Since 2007 I had a website. The first version made during my middle years at art school mainly ended up as link for potential jobs or internships. My second one two years later still coded from scratch. From the versions in 2007, 2009, 2013 and now 2014, my website’s focus and platform changed as my priorities evolved and web technologies such as Jekyll and Github became more popular.
I thought I would be a graphic designer at some point. My first site’s home page read: “Interests include product design and its relation to graphic design and branding.” However, after finishing art school, an internship and a study abroad program, the depth of my work expanded in my 2009 version. My about page listed fashion as a focus, and even divulged a little more about myself. “Originally from sunny California” it enlightened over my intolerance to colder weather, “she toughed it out to graduate while studying at the Rhode Island School of Design.” This version, unlike the first, was not only a portfolio site, but an actual personal website, with extra personality sections such as dance and sketchbook.
Until 2013, my website knew no icons. My 2007 and 2009 websites did not link to Facebook, Linkedin, Twitter or Instagram - only an email was provided. A purest in my early years, as I proudly self-ascertained, using an online service such as Wordpress was never considered. However, as personal website expectations expanded and popular in platforms emerged, my 2013 website became my first, and only, Wordpress site.
I took nearly two months to build. New written and photo content needed attention, while friend and website designer Dean van Dijk in addition to Taras Kalapun, my boyfriend and coding expert, made it work. My third website offered even more personality bits - the required social network links, a page on my travels and now two personal blogs, which were created during the four year gap betweens sites. Writing took a higher priority next to a footwear design focus and I truly tried to show the wide range of life activities.The website brought me level with other, but with a series of imperfections.
Though I put so much time into my 2013 site, I knew it needed to change. Semi-responsive, semi-loading, but fully-attractive my site worked like an Italian car. Maintenance frequently required. It experienced the occasional hack and always displayed a jigsaw puzzle-like image loading sequence. I guess the analogy’s only anomaly was my site’s loading time. S-l-o-w. But I had other priorities and before jumping into a new site. With new projects in the making and new sneaker releases, I wanted to see how my work would play out. So I gave it a year and then some before trying again.

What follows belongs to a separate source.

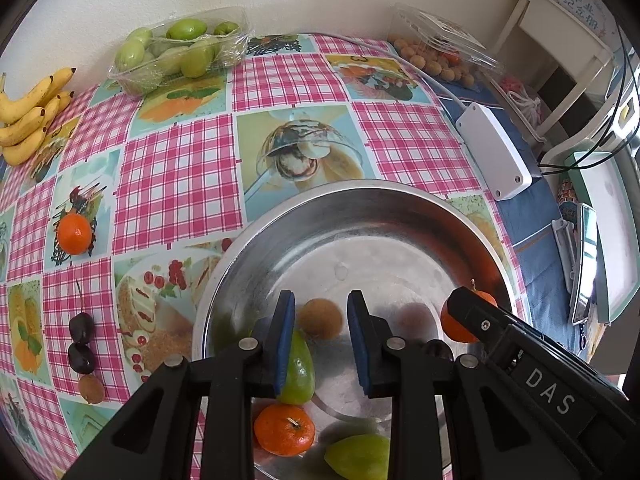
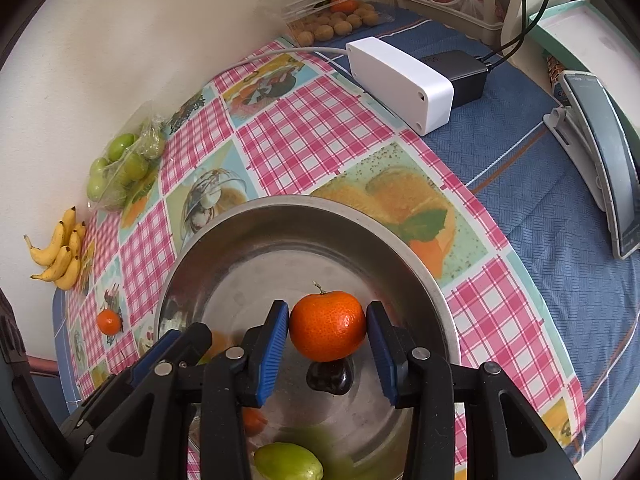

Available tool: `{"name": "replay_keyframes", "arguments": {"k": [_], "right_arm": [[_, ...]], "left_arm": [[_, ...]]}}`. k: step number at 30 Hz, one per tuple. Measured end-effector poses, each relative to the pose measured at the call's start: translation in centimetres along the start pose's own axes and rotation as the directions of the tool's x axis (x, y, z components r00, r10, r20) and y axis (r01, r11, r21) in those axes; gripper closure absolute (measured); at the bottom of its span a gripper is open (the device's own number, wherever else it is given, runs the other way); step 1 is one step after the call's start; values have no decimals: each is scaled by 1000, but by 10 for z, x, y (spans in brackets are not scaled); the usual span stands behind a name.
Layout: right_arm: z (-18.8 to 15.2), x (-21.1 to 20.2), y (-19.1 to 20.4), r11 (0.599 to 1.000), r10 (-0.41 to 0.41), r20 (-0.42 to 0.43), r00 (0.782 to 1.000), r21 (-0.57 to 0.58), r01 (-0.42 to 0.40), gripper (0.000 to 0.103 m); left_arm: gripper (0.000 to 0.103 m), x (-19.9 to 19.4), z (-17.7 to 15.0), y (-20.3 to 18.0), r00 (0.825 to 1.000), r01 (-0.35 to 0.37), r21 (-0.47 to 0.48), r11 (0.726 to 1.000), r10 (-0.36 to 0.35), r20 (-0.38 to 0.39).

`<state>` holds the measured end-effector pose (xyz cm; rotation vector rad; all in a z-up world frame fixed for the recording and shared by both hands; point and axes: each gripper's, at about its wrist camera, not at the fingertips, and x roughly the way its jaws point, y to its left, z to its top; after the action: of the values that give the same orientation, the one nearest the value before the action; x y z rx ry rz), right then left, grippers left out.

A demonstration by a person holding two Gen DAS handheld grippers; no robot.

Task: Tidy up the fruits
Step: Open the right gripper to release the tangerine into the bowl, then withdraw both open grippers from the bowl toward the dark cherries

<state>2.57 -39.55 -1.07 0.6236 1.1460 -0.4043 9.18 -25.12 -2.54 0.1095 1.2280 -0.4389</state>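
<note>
The right tool (image 2: 327, 330) grips a mandarin (image 2: 327, 326) over the steel bowl (image 2: 420, 280) — a dark cherry (image 2: 329, 376) sits half-hidden beneath. The left tool (image 1: 321, 336) hangs released over the bowl, partly covering a green fruit (image 1: 300, 376).

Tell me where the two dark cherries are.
Left wrist view, low left: the two dark cherries lie on the tablecloth, outside the steel bowl, just above a brown longan.

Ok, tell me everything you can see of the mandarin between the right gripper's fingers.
The mandarin is small, round and bright orange, with glossy dimpled peel and a short green-brown stem stub on top. It sits upright between the blue ribbed pads of the right gripper, which touch both its sides, above the metal bowl. A dark cherry lies in the bowl just beneath it. The left wrist view shows it mostly hidden behind the right gripper's black body, near the bowl's right wall.
</note>
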Motion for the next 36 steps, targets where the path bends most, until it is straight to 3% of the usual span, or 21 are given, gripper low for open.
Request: {"name": "replay_keyframes", "arguments": {"k": [6, 9, 11, 17, 31, 36], "right_arm": [[1, -6, 3, 1000, 5, 11, 1000, -10, -5, 58], [1, -8, 5, 1000, 5, 17, 1000, -19, -5, 51], [2, -8, 5, 1000, 11, 16, 1000, -16, -10, 43], [2, -5, 5, 1000, -3, -13, 1000, -14, 2, 39], [-3, -1, 13, 998, -32, -75, 997, -61, 27, 29], [-4, 3, 16, 996, -41, -96, 995, -83, 33, 28]], "left_arm": [[74, -3, -1, 2, 1000, -12, -4, 1000, 12, 0], [72, -6, -1, 5, 1000, -17, -15, 1000, 17, 2], [60, -9, -1, 9, 1000, -28, -27, 999, 28, 5], [43, -15, 0, 25, 998, -67, -75, 995, 68, 14], [22, -22, 0, 57, 984, -180, -98, 979, 179, -19], [22, -25, -2, 67, 981, -194, -95, 976, 192, -28]]}}
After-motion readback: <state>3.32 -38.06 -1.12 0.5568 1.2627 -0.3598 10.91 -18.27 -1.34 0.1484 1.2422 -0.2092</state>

“If you put your images on Flickr,” Taras promised, “I’ll help you remake the site.” We did it in one weekend. With most of the content already created, tweaks needed for image resizing and content rewriting, and a quick coder by my side, we did part of it during high tea. This was our weekend to “relax”, which after recounting my accomplishments to a colleague he remarked, “geez, sounds like you were busy.” I realised my definition of relaxing might be different than most. After identifying a Jekyll template, making the needed initial modifications and hosting it on Github Pages, my site went live late Sunday night. If I made this step, could Jekyll be the next popular alternative for Wordpress?
So here are the improvement so far. It loads faster and “wasn’t trying too hard,” as I put it. The animations of my previous site seemed dated only a month after it went live. The responsiveness is - well - actually responsive; my 2013 website, though a “responsive” template, was actually just mobile-able. And it cannot be hacked, which is almost like leaving on holiday while confidently entrusting your beloved pet to take care of itself. I have also edited down a lot of content with the intent to add over time. Start with less, and hopefully, end up with more. It took only four versions to learn a very important personal website or blog insight. There is always the next version. Unlike a serious boyfriend or girlfriend, your website will never be the one and embracing this reality makes building a site less daunting.